### Exercise objective
Below are some records. Return exactly the lines from the one with "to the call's" to the one with "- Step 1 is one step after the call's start", and nothing else.

Stored entries

---

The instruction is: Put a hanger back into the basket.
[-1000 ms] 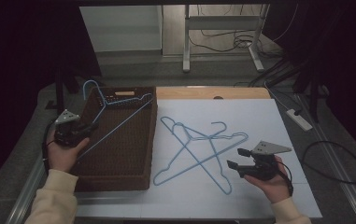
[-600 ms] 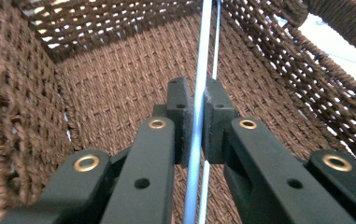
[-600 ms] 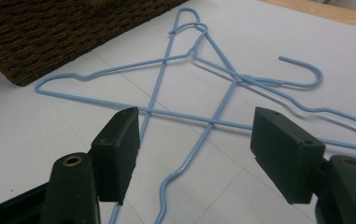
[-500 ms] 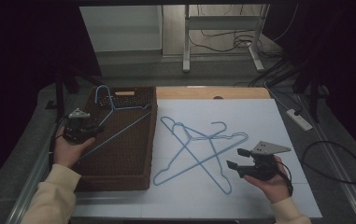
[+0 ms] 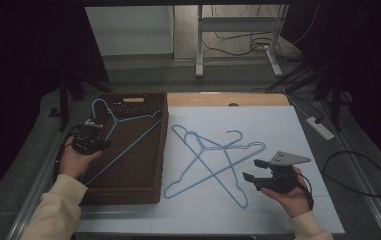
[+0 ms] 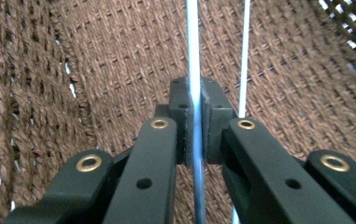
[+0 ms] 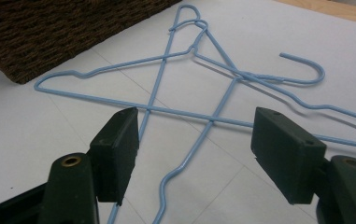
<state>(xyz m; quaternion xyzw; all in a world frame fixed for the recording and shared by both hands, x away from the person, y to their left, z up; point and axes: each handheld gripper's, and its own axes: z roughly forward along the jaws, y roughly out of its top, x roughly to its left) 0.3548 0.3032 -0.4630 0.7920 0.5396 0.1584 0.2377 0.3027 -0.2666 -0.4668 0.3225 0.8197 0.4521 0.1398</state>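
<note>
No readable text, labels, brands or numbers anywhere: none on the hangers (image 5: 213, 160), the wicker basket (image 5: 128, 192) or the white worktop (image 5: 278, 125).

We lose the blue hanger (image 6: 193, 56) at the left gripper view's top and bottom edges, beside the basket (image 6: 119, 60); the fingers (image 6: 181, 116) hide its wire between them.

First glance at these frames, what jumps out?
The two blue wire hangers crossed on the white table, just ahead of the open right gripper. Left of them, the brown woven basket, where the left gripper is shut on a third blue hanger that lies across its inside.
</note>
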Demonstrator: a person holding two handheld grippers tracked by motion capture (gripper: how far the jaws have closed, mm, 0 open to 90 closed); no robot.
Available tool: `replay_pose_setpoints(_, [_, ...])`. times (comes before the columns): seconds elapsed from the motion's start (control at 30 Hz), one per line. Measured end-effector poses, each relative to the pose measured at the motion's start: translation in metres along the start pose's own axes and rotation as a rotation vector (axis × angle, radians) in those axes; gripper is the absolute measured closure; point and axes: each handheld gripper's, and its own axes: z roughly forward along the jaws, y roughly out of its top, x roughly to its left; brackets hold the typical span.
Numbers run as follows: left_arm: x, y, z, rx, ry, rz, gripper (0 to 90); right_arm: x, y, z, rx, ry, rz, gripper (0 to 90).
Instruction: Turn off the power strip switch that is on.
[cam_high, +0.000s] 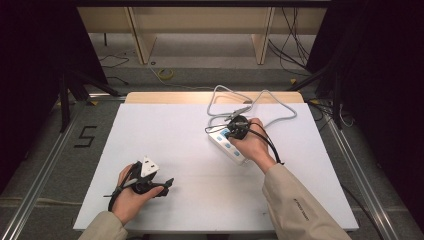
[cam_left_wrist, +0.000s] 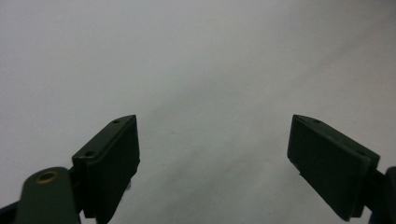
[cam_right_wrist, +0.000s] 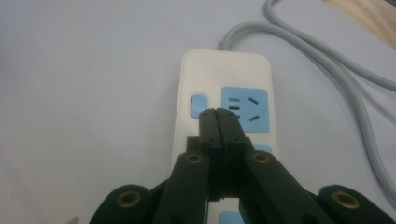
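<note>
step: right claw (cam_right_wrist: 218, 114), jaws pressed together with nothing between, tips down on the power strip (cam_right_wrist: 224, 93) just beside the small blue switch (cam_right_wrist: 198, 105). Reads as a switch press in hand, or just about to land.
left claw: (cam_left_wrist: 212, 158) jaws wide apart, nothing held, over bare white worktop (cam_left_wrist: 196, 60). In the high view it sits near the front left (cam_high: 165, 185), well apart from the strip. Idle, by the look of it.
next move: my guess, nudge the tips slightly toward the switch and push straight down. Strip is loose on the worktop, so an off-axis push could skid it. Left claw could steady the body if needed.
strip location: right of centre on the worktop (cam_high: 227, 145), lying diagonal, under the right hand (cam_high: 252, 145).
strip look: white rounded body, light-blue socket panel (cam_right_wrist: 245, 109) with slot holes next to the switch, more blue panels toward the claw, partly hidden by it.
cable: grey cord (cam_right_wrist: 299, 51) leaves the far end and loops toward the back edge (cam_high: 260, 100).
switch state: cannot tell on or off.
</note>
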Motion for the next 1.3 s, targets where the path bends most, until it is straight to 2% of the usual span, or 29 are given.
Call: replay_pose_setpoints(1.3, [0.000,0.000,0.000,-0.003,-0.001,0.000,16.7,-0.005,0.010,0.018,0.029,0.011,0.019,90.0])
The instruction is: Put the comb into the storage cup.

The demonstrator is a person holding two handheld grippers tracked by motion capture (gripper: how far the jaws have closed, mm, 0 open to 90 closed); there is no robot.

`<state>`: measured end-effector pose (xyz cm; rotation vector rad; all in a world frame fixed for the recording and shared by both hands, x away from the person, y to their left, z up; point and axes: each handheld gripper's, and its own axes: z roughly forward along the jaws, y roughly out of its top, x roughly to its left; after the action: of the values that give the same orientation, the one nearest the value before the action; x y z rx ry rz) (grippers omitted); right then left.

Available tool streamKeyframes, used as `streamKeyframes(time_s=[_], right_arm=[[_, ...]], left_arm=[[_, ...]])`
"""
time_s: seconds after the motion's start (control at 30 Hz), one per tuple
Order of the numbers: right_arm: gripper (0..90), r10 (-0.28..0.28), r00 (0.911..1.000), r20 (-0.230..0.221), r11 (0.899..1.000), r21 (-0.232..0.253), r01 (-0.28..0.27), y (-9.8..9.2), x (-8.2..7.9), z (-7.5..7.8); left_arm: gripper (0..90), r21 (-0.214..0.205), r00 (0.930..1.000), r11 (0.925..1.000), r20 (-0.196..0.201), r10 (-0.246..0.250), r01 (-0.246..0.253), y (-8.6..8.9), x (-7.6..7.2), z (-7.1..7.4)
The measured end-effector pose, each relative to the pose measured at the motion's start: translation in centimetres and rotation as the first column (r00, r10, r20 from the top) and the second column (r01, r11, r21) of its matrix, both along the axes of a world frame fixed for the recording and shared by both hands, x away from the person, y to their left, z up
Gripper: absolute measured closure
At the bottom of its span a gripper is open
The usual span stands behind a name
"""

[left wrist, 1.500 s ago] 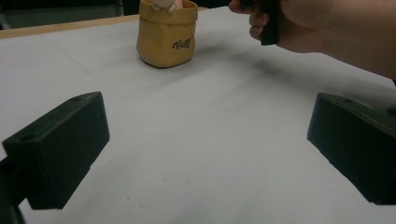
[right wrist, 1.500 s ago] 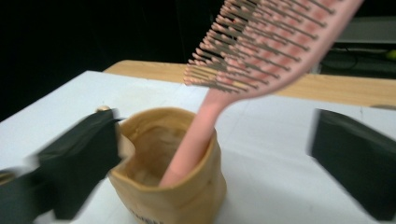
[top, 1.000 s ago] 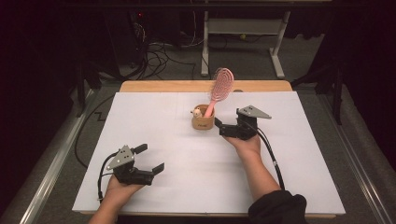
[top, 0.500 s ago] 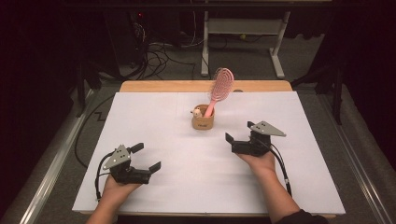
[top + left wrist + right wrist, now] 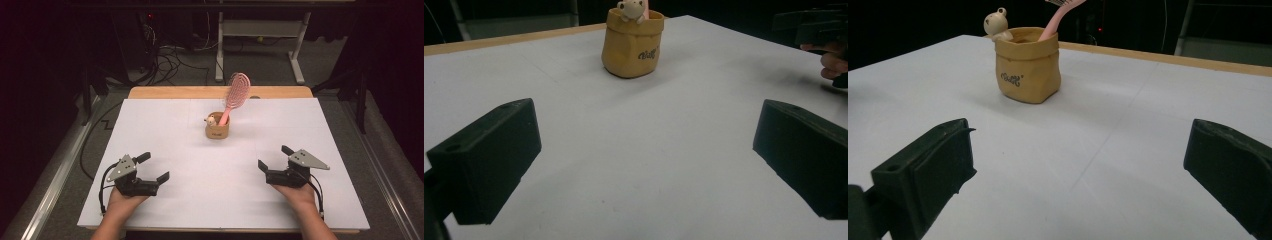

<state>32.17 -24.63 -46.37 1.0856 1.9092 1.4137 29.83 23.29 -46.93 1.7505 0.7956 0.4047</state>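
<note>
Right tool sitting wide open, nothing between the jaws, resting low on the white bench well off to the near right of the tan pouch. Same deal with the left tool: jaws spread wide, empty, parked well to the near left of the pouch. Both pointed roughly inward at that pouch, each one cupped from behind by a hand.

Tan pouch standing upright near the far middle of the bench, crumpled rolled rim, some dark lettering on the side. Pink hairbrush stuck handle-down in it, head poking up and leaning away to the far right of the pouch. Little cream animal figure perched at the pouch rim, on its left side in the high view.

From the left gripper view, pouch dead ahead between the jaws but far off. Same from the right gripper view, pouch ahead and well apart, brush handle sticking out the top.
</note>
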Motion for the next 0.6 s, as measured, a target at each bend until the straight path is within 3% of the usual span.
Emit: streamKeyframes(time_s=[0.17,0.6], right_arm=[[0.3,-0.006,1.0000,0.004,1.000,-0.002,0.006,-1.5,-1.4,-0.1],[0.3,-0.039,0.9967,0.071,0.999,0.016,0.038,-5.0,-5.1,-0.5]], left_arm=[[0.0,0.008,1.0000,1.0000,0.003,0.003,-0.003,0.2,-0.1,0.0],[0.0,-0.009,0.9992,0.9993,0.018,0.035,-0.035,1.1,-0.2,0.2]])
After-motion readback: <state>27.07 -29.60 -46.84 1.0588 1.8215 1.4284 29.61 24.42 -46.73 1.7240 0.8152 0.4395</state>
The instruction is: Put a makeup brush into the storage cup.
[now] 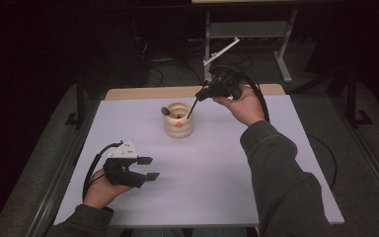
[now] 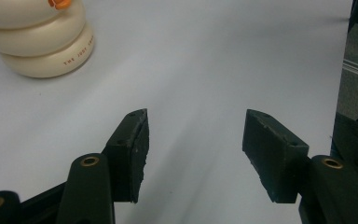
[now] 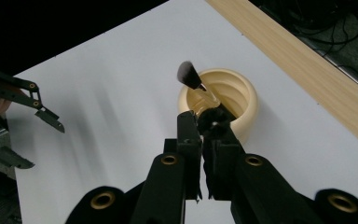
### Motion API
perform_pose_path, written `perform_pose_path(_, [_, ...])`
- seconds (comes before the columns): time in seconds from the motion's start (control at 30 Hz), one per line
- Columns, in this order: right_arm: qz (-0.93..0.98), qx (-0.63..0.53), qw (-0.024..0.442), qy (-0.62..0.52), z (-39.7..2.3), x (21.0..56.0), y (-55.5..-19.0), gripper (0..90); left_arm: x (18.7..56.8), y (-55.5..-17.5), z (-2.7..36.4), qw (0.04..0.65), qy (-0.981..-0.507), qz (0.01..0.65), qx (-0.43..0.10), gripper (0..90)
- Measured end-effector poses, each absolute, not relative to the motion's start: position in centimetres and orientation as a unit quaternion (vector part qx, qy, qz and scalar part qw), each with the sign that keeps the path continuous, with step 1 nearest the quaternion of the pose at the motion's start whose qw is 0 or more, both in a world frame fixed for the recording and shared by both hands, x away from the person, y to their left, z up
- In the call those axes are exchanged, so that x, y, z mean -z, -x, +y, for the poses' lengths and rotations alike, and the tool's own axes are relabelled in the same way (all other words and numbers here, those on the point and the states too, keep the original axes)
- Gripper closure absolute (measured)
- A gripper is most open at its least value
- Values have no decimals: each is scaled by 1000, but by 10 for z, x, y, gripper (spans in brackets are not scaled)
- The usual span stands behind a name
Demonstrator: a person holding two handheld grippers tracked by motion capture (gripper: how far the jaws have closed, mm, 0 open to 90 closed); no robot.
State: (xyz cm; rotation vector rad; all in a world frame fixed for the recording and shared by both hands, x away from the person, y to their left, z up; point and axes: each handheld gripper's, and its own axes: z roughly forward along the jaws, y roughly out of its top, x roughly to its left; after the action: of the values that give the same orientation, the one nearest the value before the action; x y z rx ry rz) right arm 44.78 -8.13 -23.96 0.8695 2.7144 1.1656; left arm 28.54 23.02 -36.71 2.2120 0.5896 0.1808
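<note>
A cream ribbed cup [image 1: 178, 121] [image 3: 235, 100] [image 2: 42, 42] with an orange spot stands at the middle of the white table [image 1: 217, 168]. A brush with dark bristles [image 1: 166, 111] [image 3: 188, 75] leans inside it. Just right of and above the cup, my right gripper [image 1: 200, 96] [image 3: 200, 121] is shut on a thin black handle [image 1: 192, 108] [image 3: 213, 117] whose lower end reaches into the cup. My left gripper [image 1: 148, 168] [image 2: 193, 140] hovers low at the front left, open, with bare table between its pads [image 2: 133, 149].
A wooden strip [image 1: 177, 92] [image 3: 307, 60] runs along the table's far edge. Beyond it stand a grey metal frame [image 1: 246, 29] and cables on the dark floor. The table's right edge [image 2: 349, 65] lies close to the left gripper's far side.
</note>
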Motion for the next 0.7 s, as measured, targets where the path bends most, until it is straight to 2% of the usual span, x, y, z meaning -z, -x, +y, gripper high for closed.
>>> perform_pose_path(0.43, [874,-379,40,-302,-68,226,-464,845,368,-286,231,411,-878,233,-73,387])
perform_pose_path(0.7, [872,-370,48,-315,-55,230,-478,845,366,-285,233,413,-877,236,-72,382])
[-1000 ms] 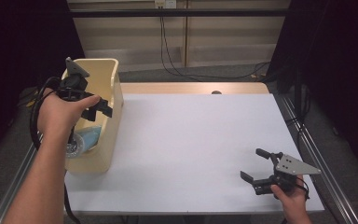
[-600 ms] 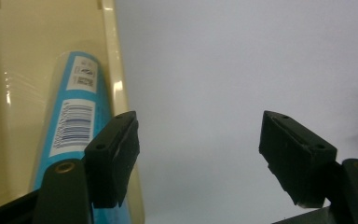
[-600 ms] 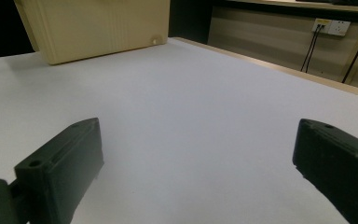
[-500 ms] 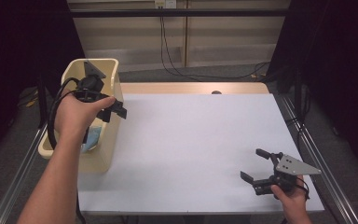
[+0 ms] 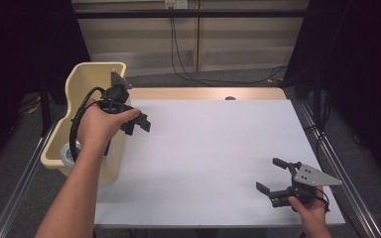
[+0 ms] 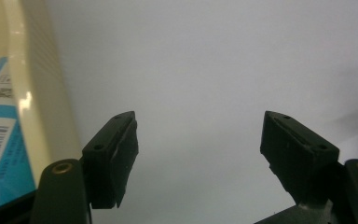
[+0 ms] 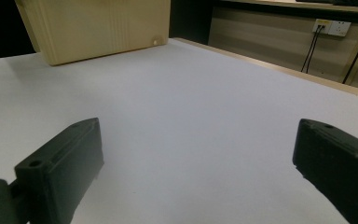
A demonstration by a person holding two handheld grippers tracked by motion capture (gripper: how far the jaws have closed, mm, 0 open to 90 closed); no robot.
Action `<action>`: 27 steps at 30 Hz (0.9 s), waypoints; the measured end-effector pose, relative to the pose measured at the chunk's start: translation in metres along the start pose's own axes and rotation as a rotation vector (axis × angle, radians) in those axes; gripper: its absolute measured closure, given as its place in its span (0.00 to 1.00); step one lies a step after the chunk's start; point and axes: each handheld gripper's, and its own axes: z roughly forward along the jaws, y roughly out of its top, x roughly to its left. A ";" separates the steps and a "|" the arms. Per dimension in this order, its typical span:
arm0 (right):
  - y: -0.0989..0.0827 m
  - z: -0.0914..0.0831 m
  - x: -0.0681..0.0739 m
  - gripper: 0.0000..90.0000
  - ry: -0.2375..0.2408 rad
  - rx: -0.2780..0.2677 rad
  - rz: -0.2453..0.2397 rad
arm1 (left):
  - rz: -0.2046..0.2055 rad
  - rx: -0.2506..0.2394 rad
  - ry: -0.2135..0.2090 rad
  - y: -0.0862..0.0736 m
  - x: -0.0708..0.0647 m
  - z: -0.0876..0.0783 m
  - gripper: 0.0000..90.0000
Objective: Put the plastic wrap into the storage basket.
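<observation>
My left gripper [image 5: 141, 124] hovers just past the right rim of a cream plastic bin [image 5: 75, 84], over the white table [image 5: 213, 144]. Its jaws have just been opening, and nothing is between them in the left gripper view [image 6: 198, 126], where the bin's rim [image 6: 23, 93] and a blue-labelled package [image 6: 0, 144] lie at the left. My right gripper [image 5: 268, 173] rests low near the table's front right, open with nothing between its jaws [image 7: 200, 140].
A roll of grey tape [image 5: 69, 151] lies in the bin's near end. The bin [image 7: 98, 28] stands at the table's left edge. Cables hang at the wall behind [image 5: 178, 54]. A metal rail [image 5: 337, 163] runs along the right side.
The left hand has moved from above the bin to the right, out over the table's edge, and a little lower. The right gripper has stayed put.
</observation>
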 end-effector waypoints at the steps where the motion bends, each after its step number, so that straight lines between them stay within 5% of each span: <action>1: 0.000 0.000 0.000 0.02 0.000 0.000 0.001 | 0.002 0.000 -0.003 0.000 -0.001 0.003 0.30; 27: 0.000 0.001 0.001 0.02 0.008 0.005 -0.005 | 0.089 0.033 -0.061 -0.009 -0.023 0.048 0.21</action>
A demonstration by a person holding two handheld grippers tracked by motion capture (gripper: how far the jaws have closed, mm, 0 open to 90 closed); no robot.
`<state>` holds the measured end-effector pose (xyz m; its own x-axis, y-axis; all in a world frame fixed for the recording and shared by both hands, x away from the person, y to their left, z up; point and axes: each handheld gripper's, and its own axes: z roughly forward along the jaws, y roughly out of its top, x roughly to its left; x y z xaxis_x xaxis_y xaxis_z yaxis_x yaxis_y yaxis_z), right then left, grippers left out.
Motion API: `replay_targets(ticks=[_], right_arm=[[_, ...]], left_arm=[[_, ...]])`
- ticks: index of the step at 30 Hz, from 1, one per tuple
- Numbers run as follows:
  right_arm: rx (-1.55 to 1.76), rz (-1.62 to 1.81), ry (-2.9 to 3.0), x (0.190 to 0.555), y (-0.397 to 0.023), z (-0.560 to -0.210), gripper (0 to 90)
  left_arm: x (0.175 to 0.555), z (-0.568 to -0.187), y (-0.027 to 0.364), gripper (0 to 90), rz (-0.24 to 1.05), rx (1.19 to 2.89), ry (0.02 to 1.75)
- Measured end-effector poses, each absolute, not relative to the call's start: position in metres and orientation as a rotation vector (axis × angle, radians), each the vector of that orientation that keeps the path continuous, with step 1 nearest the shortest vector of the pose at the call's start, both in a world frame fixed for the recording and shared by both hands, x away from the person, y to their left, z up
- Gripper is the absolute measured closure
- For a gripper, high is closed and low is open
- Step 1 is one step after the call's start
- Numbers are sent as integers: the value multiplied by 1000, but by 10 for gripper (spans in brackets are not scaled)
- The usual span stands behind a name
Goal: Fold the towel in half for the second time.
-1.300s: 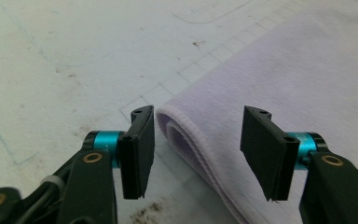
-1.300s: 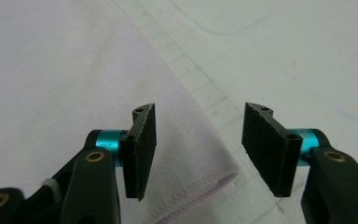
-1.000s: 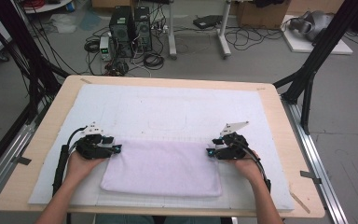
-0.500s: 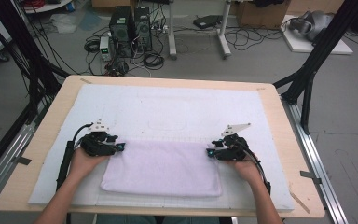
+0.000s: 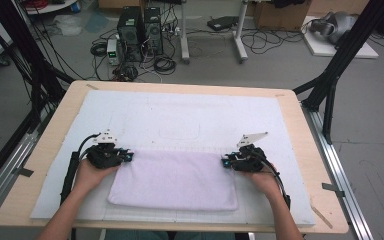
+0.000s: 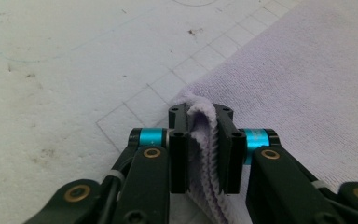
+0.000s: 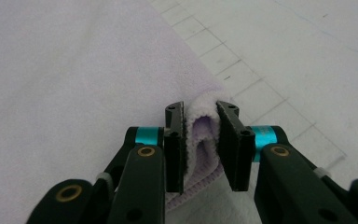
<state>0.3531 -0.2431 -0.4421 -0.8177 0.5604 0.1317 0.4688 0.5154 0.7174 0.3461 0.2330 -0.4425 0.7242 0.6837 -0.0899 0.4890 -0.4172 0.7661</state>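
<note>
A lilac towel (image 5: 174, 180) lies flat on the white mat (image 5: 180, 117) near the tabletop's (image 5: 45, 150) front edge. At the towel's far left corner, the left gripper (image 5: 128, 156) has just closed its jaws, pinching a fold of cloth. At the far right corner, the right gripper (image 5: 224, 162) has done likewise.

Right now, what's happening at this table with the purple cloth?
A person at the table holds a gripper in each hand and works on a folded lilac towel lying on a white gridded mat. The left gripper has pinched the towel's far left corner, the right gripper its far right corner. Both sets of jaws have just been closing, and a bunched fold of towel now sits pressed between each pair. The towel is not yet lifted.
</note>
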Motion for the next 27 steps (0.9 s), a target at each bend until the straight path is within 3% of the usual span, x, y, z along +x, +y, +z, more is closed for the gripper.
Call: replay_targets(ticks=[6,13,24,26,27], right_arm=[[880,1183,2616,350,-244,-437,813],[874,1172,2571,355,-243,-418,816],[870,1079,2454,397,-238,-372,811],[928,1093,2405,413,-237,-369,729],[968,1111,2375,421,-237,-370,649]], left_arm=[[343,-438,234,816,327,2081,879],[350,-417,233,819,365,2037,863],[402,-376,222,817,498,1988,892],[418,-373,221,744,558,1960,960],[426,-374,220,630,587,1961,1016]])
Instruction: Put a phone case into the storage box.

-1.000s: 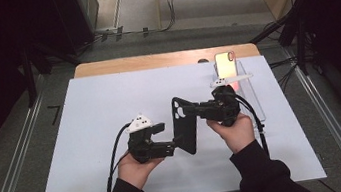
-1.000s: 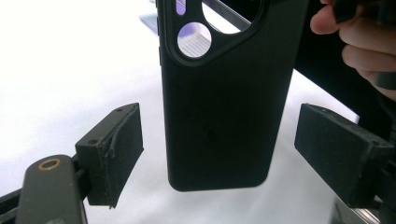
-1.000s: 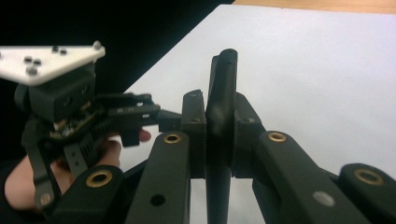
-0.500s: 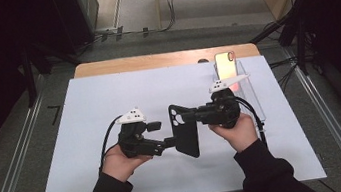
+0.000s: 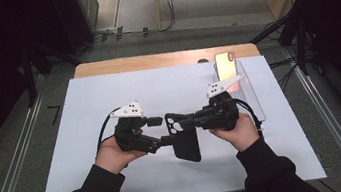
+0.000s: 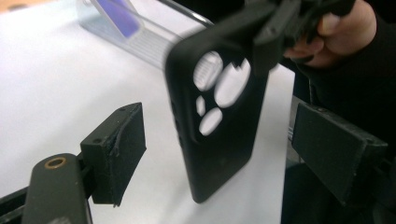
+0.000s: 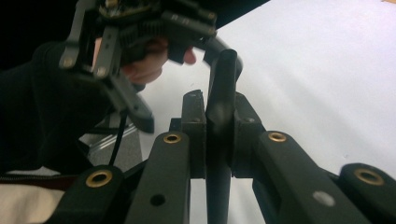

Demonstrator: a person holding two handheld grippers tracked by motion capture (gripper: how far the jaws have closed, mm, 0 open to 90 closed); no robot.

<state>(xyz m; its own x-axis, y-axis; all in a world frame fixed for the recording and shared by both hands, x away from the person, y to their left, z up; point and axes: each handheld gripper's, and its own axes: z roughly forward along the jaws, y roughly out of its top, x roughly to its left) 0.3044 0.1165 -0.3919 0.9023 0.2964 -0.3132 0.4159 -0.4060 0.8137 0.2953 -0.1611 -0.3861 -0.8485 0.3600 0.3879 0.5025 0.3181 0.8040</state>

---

### Worked solution
- Measured end-effector poses, each absolute, not relative to the call's start: position in metres and orientation as a rotation vector (axis × angle, radians), each the vector of that orientation that keeps the path continuous, with step 1 nearest the shortest vector of the pose at the call's start, both in a world frame fixed for the recording and shared by both hands, x away from the person, y to their left, z up
- Gripper is the absolute measured closure
- For a gripper, high is closed and low is open
- Step 1 is one step after the call's start

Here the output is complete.